Nonprofit Hospitals Faulted For Stinginess With Charity Care
Republished courtesy of Kaiser Health News
April 30, 2012 -- Even before the hospital bills started coming, Lori Duff and her family were living paycheck to paycheck. So when the debt collector called the Columbus, Ohio, mother and demanded $1,800 for the prenatal visits she'd had while pregnant with her third son, she panicked.
The collector claimed the local Catholic hospital Duff had gone to could garnish 25 percent of each of her paychecks to pay off the bill. She offered to make a $20 payment — all she could afford at the time — but the collector told her the minimum was $400 down. "I was like, 'I don't have that. You can have everything in my account right now. It's $1.25,'" Duff recalls.
Duff, 27, was likely eligible for free care under the Mount Carmel Health System's financial assistance policy, which offers medical care at no charge for patients earning less than 200 percent of the federal poverty level.
As a manager at an auto parts store, she earns about $25,000 a year. Husband Michael stays home with their three little boys, ages one, four and six. Her children are covered
under Ohio's program for low-income kids, but both Duff and her husband are uninsured.
She assumed her prenatal care would be provided free, either through an emergency Medicaid option offered to pregnant women or because of the hospital policy. But then, a few months after Henry was born, she started getting the letters and phone calls from the debt collector.
"When people start harassing you and they start calling on a daily basis or every other day demanding money you don't have, I mean, it's hard." She worried that the hospital might try to seize her paychecks or even take her house.
While Ohio has a law that prevents foreclosures based on medical debt alone, it is legal for hospitals to garnish patient wages, attach bank accounts and get a lien on any future earnings, including from the sale of a house.
Duff is one of nearly 1,600 people Mount Carmel sued in county court between 2009 and 2011. Most of them were patients like Duff who did not pay their medical bills, though not all were poor.
Karen Geisler, vice president of patient financial services at Mount Carmel, says the hospital's actions are appropriate. Mount Carmel processes 5,000-7,000 charity care applications each month, she says, and approves 90 percent of completed applications for some sort of aid from the hospital or state.
Nonprofit hospitals, including Mount Carmel, pay no federal, state or local taxes, giving them a competitive edge over their for-profit counterparts. In return, nonprofits are expected to offer a community benefit, including free and discounted care for low-income patients.
But despite the requirement, a study by the Congressional Budget Office found that on average, not-for-profits provide only slightly more uncompensated care than for-profit hospitals.
The federal health law passed last year attempts to address the situation by setting new rules for how a nonprofit hospital must report its charity care and serve poor patients. The rules have already gone into effect but are not being actively enforced.
Few patients who are sued by hospitals seek legal assistance, according to Kathleen McGarvey, a lawyer at Columbus Legal Aid, which currently represents six patients being sued by Mount Carmel.
She notes says that in these types of cases, the hospital usually wins by default, and the patient is accountable for the entirety of the bill, even if there are errors or duplicate charges. "I think for a nonprofit hospital, whose job it is to provide this community care, that it's obscene that they're going after folks who are at 100 percent of the poverty level," McGarvey charges.

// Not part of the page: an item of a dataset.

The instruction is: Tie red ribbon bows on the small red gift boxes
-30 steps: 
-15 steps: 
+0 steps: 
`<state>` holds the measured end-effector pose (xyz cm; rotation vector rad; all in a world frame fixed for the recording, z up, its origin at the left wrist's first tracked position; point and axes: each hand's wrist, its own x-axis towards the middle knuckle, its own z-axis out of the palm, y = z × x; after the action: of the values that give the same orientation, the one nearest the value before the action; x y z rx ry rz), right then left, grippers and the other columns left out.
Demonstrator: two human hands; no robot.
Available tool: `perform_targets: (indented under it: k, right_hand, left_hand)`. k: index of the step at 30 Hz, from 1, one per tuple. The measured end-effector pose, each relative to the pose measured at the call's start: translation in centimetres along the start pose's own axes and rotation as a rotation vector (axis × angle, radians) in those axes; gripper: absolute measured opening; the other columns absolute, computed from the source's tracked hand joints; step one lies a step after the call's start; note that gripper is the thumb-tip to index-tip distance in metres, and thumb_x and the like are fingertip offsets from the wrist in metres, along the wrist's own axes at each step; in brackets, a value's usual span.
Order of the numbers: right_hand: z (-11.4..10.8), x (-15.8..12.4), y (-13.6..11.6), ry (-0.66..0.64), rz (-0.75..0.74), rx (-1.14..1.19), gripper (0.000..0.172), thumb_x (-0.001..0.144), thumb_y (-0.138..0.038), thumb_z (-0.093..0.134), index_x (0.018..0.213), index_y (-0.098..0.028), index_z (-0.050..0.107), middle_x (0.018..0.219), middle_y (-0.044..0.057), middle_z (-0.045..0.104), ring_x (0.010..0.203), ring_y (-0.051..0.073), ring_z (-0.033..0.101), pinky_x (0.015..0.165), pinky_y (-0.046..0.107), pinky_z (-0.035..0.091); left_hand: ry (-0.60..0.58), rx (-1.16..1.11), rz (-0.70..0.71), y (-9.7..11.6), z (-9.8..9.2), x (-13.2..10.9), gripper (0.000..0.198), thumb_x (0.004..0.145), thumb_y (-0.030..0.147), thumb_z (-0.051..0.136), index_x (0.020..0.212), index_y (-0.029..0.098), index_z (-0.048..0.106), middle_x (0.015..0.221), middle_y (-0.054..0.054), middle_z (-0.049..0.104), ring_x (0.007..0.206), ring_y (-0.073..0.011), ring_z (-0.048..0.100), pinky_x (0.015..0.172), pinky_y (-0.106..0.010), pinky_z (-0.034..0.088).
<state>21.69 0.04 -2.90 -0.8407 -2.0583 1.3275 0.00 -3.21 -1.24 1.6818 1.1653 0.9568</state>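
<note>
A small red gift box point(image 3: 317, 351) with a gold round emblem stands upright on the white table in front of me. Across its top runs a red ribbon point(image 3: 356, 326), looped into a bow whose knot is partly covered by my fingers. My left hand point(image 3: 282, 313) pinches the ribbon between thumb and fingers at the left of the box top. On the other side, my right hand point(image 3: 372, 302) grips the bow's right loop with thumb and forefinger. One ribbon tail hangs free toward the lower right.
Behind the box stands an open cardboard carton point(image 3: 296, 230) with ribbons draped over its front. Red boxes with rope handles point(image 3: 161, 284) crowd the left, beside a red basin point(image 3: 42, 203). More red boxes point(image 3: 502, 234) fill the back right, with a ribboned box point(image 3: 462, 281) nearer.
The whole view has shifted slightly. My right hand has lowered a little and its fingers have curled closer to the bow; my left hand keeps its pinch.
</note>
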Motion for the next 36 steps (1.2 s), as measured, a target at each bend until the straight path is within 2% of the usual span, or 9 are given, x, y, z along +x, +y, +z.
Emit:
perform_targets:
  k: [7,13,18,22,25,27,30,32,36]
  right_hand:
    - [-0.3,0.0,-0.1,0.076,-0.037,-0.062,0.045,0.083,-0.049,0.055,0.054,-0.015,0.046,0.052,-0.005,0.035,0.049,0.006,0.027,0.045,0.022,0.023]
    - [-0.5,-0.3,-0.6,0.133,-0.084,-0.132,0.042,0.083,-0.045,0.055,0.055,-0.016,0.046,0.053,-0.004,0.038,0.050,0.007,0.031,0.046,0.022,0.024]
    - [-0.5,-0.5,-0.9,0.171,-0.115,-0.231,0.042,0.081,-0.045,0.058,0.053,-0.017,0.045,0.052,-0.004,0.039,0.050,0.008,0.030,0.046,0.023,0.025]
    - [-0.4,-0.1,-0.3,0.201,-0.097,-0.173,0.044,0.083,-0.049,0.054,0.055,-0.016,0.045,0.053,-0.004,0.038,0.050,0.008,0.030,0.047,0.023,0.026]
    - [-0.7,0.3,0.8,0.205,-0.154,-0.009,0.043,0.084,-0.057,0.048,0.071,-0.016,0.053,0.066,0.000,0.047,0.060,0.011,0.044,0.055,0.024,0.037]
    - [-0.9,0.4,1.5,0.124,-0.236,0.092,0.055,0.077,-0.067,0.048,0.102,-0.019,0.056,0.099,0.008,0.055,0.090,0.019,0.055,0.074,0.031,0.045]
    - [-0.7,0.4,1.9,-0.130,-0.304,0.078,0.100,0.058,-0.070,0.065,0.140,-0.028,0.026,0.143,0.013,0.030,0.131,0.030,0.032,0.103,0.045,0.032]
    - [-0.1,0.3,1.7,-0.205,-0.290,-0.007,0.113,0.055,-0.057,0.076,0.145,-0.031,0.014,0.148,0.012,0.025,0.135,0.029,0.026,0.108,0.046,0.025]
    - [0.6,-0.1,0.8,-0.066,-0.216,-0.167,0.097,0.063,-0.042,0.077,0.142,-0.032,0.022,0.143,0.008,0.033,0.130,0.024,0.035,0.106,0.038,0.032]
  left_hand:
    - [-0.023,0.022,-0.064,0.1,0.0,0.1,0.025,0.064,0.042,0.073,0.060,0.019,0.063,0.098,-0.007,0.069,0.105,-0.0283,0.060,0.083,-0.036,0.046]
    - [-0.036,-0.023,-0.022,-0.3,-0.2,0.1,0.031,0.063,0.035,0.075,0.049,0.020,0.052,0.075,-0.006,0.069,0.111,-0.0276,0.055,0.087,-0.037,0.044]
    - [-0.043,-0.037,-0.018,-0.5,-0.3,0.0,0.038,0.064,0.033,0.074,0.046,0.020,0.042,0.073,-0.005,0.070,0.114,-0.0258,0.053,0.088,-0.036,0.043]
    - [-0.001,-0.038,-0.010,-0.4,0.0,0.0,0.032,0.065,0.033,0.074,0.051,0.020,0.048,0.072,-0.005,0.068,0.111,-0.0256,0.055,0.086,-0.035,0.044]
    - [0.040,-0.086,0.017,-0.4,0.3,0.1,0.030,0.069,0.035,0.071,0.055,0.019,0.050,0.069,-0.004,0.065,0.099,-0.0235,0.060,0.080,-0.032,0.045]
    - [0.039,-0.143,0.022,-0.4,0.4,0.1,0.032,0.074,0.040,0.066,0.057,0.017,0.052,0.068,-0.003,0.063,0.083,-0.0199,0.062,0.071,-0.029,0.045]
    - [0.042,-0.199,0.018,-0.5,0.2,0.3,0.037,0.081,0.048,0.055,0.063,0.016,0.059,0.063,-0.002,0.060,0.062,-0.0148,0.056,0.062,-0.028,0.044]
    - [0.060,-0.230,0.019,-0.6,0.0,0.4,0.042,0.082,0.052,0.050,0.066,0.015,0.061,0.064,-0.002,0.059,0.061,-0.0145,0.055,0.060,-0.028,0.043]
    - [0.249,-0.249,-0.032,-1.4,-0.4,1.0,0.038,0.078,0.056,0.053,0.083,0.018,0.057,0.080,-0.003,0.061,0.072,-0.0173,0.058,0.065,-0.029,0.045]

Mount Carmel's mission is to provide care to everyone, regardless of their ability to pay, the system's Geisler says. "In order to provide charity in the community — and we provide a lot and do a lot of good — we have to collect payment from those who can afford to pay us," she says.
For the past decade, Republican Sen. Chuck Grassley of Iowa, has been leading the charge on Capitol Hill to hold nonprofit hospitals more accountable. Their tax exemption carries "certain responsibilities, and one of them is to provide charitable care. I mean, that's why they're set up, right?" Grassley said in an interview.
Under the new rules, crafted by Grassley and Sen. Max Baucus, a Montana Democrat, nonprofit hospitals are required to publicize their financial assistance policies and are prohibited from charging higher rates to uninsured patients or taking extreme collections efforts against patients who may qualify for free care.
"Historically, we haven't had the consistent definitions and agreed-upon standards for reporting," says Rich Umbdenstock, president of the American Hospital Association. "Now we have those at the federal level and we believe that those need to be given a chance to work."
Meanwhile, some states are taking matters into their own hands. In the past year, Illinois has revoked the state tax exemption for three nonprofit hospitals that the state Department of Revenue determined were not doing their share of free care.
Meanwhile, Lori Duff and her husband remain uninsured and vulnerable to future collections actions. "It's crazy," Duff says. "It's a hospital bill. It's a doctor bill. Everybody needs care."